Nate Silver, Baseball and Political Statistician Extraordinaire; Umair Haque and Rethinking Economic Growth

This is too cool…in Umair Haque’s inspiring post “A Manifesto for the Next Industrial Revolution,” Umair Haque calls on us to create value in terms of increasing human welfare, to “organize” things like the world’s hunger, energy, and thirst. Well, as a start, Nate Silver has “organized” baseball forecasting, reinventing it and refining it to a degree using innovative algorithms drawing on databases of statistics…similar ideas and techniques will no doubt be used to tackle more worldly problem sets in the future…

From Umair Haque:

The next industrial revolution begins here. What happens when we think of using new DNA to reorganize structurally inefficient industries? A blueprint for the next industrial revolution emerges. Here’s what it looks like.

Organize the world’s hunger.
Organize the world’s energy.
Organize the world’s thirst.
Organize the world’s health.
Organize the world’s freedom.
Organize the world’s finance.
Organize the world’s education.

Newsweek: Making His Pitches

Silver, 30, is already celebrated among ball fans for inventing something called PECOTA. Developed while the University of Chicago econ alum slogged through a post-collegiate consulting gig—”I’m used to not sleeping,” he tells NEWSWEEK—PECOTA is now recognized as the most accurate system for forecasting how athletes and teams will perform in the future (down to the number of singles). In 2007, Silver’s algorithm enraged at least half of Chicago when it said the White Sox—2005 champs—would post a 72–90 record. Turned out PECOTA was exactly right. For laypeople, the leap from the national pastime to national politics might seem like a stretch. But not for Silver (who posted his first political item on Daily Kos in October). “Baseball and politics are data-driven,” he’s written. “But a lot of the time, that data might be used badly. In baseball, that may mean looking at a statistic like batting average when things like on-base percentage and slugging percentage are far more correlated with winning ballgames. In politics, that might mean cherry-picking a certain polling result.” In other words, different sport—same skill set.
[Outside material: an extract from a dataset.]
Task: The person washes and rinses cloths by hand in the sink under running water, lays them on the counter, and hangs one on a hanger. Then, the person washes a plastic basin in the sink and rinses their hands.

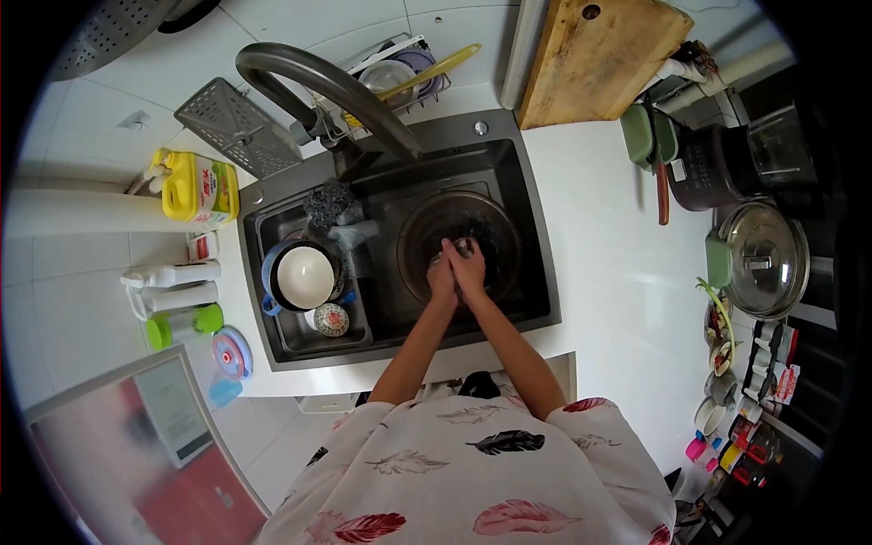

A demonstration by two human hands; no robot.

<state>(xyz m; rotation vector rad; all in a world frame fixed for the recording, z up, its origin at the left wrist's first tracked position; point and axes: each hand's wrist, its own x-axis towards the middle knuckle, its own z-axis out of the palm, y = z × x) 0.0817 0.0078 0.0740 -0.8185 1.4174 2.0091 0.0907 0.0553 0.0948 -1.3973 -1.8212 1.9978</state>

Chicago Reader: The Algorithm Method

The father of PECOTA is Chicago’s Nate Silver. “The idea behind the system,” he explains by e-mail, “is really just to use baseball history to inform our projections in the form of comparable players. So for Mark Buehrle, we might look at other durable left-handed pitchers like Jim Kaat, and for Alfonso Soriano, we might look at speed/power outfielders who struck out a lot, like Joe Carter. By seeing how the comparable pitchers performed, we can have a way to predict future performance that is both intuitive and accurate.”

And it’s constantly being tweaked. “This year,” Silver says, “we started looking at things like platoon splits in more detail, and first/second half splits—if a guy performs better after the All-Star break, that’s a good sign for the next season. But there’s no such thing as a ‘perfect’ forecasting system.”

More from Umair Haque:

The invisible hand is crippled. What’s going on here? Wasn’t the invisible hand supposed to raise everyone into prosperity and well-being?

Yes – but it’s not. The world is getting phenomenally richer – but the costs of that wealth seem to be endemic poverty for vast swathes of the world’s population, the poisoning of the water we drink, the pollution of the air we breathe, and the fraying of the social and cultural fabric that binds us together.

We’re richer, but that wealth doesn’t reflect durable, authentic economic value – which is hitting fast diminishing returns. The growth that we’re pursuing is neither sustainable – nor is it, in many ways, real growth at all. Boardrooms from finance to autos to energy to pharma to fashion have learned that the hard way.


Organize something. Why does Google insist that it’s goal is to “organize the world’s information”? Because it’s figured out one of the deepest secrets hidden at the heart of 21st century economics: markets, networks, and communities can organize economic activities radically more efficiently than firms.

How do we begin reorganizing the industrial economy? By using markets, networks, and communities to alter the way resources are managed: to weave a fabric of incentives for sustainable growth and authentic value creation into the economy – a new economic fabric that’s meaningful to people.